The overall effect leaves me wanting a warm fuzzy feeling as I read the label. My solution, should you accept it, is to photoshop a halo over his head to the show altruistic care beekeepers have toward the bees.


----------



## Andrew Dewey (Aug 23, 2005)

I like the label although I see where Roland is going and agree that his suggestions would improve the label. Where is this particular label going and what sort of people are you marketing your honey to? There is a huge difference between a label I expect to see on a supermarket shelf and one that I might see at a Farmer's Market. This strikes me as a Farmer's Market type label.


----------



## Michael Bush (Aug 2, 2002)

I like it. I'm not sure everyone else will...


----------



## Stephenpbird (May 22, 2011)

I agree with Barry. At first I thought Rambo had retired and become a beekeeper. 
Nothing wrong with putting your name and face on your product, shows your proud of it.
But that's not how the label will be seen. Put it on a Jar full of honey. Then you will see if it works. Will the yellow work against the color of honey?
Probably when its curved arround the jar you will just be able to see the Beek and not be able to read what the jar contains. 
A short appetizing description of what raw honey is and why thats good would help.


----------



## mathesonequip (Jul 9, 2012)

at times, marks bees are confused, they feel there may be a bear attack underway.


----------



## Barry (Dec 28, 1999)

Stephenpbird said:


> A short appetizing description of what raw honey is and why thats good would help.
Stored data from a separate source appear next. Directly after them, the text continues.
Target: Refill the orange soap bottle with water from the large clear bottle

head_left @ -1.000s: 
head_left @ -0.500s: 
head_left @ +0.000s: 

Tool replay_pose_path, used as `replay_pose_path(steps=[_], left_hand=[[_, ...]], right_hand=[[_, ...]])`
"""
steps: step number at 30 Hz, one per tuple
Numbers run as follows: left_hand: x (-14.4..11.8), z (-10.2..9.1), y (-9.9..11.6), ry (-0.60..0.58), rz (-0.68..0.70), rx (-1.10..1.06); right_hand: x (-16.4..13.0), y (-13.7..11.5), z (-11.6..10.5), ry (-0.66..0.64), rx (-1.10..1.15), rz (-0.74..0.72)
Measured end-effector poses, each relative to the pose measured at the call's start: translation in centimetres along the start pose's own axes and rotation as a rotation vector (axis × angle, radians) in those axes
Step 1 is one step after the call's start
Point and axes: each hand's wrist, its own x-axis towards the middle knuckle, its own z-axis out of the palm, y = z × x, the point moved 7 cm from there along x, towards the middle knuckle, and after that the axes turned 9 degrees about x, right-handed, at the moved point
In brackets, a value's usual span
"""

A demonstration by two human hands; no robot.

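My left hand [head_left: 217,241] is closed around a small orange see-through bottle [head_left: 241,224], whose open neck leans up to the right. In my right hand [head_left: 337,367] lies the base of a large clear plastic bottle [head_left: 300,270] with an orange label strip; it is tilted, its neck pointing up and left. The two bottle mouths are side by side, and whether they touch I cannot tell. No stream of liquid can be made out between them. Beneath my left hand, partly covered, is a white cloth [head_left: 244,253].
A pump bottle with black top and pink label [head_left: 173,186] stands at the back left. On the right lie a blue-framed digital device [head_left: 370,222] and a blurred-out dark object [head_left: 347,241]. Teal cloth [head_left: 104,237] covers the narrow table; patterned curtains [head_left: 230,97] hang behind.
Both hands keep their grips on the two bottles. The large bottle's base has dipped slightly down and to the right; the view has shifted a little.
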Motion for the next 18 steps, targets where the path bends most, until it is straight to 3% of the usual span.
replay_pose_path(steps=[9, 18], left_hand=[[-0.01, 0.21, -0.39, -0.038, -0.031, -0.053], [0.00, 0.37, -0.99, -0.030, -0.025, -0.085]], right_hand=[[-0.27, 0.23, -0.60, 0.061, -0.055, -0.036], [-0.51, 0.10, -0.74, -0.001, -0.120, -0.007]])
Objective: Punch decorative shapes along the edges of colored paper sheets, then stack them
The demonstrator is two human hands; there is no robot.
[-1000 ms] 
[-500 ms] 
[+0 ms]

All he needs is to print this link on the label:

http://www.beesource.com/forums/showthread.php?303492-What-is-raw-honey

:kn:


----------



## Bee Bliss (Jun 9, 2010)

I think the photographer told Mark to smile and the image s/he first saw through the lens was so frightening, that they snapped the picture in shock accidentally just before Mark starting smiling. j/k

Take another picture and do not look directly at the photographer! You can look serious at your bees and bee stuff instead of looking intimidating at the customer.


----------



## RudyT (Jan 25, 2012)

I think you might keep your old label around a little longer. 
I propose a market test: mark these jars "Premium" and mark the price up several dollars and put them beside honey with your old label. I bet sales will increase.


----------



## clyderoad (Jun 10, 2012)

RudyT said:


> I think you might keep your old label around a little longer.
> I propose a market test: mark these jars "Premium" and mark the price up several dollars and put them beside honey with your old label. I bet sales will increase.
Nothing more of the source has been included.